[Collection entries]
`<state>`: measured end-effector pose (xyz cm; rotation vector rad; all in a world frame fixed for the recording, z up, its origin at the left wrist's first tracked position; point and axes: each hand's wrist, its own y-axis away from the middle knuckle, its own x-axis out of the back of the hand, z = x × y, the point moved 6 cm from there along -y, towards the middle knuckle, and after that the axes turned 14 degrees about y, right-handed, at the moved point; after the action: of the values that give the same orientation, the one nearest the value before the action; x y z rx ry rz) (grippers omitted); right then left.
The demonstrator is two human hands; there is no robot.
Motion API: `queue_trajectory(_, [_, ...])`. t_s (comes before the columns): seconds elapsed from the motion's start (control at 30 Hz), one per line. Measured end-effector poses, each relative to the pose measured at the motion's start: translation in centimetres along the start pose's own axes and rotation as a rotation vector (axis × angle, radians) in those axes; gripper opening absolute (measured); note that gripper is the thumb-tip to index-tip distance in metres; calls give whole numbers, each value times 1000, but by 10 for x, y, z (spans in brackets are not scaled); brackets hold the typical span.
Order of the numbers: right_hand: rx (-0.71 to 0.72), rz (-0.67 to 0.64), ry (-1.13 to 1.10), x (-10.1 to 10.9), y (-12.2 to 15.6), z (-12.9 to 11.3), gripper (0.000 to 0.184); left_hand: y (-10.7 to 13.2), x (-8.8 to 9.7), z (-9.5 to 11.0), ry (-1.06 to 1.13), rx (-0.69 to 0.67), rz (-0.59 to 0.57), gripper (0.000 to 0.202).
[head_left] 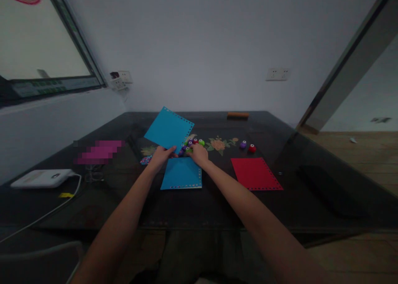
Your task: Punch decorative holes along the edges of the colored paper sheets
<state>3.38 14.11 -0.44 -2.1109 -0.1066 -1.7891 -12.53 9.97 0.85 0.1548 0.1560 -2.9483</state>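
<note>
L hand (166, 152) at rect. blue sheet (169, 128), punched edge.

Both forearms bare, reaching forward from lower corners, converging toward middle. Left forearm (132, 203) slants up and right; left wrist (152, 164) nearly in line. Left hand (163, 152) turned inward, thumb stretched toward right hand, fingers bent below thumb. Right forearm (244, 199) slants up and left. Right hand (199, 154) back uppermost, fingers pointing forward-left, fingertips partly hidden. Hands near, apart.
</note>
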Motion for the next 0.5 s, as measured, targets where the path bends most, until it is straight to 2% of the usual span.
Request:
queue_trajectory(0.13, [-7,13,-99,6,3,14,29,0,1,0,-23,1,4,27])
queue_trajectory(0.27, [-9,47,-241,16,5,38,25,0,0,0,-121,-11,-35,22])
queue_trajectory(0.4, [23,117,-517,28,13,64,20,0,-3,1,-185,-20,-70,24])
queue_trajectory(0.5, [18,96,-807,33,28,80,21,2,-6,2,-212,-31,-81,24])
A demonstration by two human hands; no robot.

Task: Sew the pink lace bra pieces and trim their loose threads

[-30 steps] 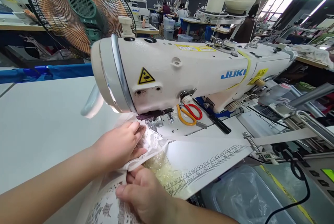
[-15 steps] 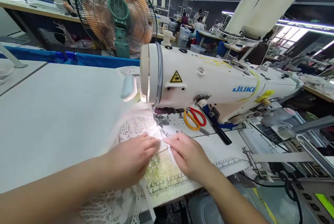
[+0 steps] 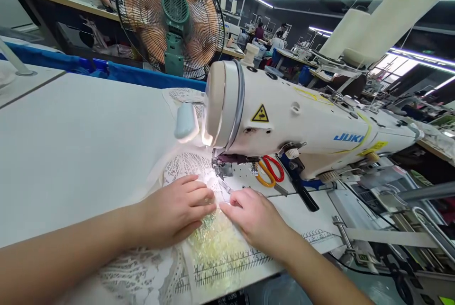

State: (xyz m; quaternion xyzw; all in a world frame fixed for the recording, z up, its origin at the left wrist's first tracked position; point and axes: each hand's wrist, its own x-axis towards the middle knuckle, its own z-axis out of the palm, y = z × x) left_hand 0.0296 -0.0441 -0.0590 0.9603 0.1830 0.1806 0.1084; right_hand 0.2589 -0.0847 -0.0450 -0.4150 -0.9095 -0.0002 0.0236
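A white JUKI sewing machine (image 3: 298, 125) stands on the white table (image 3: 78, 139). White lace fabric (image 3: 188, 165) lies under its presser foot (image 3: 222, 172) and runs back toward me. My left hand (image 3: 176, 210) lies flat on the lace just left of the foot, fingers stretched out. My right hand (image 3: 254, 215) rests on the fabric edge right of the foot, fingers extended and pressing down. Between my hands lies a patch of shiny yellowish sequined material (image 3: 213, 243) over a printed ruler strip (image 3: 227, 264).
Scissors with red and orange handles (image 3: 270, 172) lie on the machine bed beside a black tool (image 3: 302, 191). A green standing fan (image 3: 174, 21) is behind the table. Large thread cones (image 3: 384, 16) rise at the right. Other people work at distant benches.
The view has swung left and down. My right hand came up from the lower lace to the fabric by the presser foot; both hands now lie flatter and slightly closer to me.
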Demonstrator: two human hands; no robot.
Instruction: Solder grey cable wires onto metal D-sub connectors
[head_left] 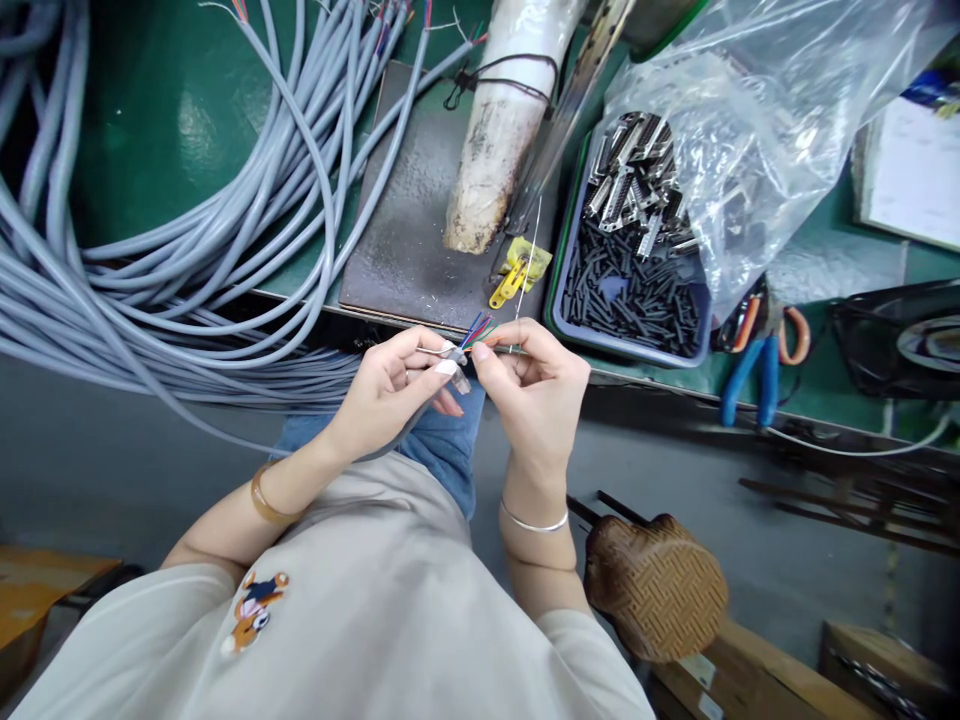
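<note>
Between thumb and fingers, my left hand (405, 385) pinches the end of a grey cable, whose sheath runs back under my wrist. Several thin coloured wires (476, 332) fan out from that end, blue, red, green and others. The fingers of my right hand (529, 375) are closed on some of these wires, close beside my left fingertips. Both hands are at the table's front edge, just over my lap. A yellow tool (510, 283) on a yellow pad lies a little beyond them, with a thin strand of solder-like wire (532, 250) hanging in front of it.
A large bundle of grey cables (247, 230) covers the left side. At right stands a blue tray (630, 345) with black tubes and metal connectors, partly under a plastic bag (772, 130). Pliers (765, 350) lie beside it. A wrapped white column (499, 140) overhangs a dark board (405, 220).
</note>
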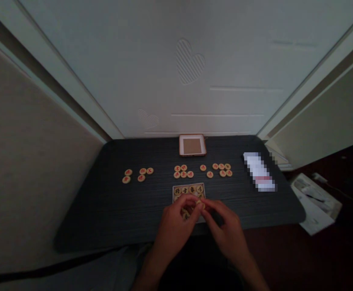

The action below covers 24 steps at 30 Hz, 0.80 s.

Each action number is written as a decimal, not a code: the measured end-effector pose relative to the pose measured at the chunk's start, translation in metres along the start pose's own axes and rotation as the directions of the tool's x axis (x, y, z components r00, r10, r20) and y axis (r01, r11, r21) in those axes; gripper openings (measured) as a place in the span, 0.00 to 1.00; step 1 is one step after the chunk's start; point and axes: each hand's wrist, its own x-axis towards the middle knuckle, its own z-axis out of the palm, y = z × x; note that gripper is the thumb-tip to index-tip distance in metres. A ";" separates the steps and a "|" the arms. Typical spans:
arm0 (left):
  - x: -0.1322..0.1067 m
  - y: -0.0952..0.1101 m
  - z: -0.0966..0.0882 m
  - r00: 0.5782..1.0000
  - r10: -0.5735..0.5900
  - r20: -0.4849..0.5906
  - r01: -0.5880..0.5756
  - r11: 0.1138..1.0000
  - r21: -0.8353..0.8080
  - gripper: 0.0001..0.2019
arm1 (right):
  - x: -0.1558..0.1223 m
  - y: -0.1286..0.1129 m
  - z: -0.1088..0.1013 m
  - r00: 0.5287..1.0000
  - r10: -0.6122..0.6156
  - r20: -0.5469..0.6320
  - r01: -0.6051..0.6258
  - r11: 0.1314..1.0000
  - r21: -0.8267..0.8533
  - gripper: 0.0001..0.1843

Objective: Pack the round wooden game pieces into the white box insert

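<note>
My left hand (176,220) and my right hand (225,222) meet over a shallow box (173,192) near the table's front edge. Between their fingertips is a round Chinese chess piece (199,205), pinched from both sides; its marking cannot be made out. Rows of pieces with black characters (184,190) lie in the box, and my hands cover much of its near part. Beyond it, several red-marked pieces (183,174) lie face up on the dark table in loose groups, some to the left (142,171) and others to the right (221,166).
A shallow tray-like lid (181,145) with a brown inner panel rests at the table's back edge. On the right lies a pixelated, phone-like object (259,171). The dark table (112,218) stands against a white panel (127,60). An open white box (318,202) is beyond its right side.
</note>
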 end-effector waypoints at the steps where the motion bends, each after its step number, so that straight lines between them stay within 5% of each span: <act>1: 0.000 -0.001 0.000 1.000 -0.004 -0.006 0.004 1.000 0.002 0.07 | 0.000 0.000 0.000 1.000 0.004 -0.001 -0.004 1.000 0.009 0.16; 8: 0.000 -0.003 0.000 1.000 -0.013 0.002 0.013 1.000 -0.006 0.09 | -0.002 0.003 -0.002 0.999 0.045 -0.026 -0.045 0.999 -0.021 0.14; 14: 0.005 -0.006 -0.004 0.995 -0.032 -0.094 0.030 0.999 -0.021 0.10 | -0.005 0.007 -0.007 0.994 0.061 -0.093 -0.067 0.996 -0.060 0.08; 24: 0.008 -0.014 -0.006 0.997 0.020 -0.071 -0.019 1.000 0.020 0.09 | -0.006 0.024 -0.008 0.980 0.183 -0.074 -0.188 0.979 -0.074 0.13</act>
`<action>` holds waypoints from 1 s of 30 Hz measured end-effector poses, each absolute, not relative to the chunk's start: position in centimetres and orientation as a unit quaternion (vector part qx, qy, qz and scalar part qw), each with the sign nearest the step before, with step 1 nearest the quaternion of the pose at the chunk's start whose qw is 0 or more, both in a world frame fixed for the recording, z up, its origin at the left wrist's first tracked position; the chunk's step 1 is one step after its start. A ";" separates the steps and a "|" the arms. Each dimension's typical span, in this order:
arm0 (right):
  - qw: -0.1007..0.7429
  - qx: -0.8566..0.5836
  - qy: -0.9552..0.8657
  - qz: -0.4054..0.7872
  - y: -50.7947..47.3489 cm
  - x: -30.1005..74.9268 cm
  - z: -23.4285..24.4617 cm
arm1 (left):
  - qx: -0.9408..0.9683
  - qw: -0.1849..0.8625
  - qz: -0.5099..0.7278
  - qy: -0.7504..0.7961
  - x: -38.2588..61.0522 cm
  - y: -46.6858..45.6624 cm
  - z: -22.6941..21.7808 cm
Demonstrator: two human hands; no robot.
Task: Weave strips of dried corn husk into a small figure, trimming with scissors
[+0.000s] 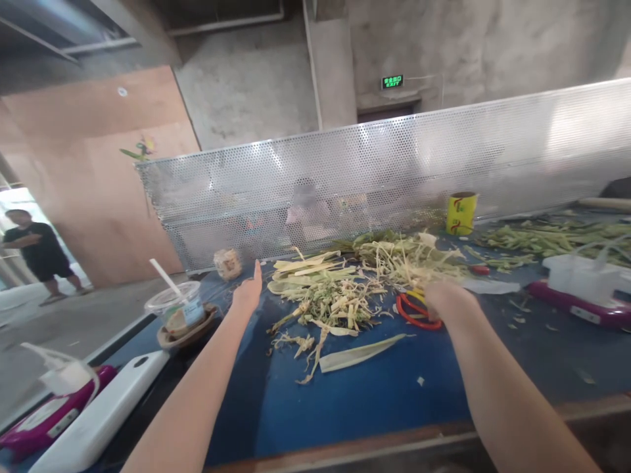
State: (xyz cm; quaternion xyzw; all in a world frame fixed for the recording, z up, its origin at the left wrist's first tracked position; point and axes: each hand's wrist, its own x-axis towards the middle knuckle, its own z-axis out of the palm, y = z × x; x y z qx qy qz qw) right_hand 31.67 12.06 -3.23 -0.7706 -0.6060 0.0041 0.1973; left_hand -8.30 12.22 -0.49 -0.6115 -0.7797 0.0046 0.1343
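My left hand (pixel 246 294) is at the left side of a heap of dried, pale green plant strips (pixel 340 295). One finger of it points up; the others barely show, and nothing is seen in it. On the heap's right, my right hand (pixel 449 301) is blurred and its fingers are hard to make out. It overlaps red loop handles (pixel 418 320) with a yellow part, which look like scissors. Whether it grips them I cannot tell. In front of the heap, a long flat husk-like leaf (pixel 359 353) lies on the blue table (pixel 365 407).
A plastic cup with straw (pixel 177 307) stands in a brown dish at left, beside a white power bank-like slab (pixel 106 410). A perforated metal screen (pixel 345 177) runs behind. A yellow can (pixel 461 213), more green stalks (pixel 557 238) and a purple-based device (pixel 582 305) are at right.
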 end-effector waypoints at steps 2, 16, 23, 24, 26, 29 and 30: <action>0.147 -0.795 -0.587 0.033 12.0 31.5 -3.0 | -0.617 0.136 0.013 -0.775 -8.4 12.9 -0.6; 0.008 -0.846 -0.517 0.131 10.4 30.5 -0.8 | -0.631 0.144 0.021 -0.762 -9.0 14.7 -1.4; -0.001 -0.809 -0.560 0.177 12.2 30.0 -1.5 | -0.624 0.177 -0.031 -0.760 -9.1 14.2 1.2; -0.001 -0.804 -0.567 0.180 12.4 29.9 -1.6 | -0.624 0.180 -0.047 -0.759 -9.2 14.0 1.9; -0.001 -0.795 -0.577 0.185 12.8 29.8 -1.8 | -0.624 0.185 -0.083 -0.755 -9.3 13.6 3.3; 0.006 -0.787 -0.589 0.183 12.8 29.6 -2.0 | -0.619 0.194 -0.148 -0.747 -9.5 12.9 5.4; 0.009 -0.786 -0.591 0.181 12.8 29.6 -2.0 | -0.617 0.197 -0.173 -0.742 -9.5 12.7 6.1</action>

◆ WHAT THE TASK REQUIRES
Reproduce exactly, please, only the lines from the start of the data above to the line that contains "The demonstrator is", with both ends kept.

◆ REPLY
`<state>`: measured end-effector pose (xyz cm; rotation vector rad; all in a world frame fixed for the recording, z up, its origin at the left wrist's first tracked position; point and axes: each hand's wrist, its own y-axis away from the middle knuckle, its own x-axis out of the back of the hand, z = x × y, the point moved 6 cm from there along -y, towards the middle knuckle, and after that the axes turned 14 degrees about y, right-handed, at the moved point; after the action: of the values that give the same orientation, the one nearest the value before the action; x y z rx ry rz) (grippers omitted); right then left.
The demonstrator is two human hands; there is no robot.

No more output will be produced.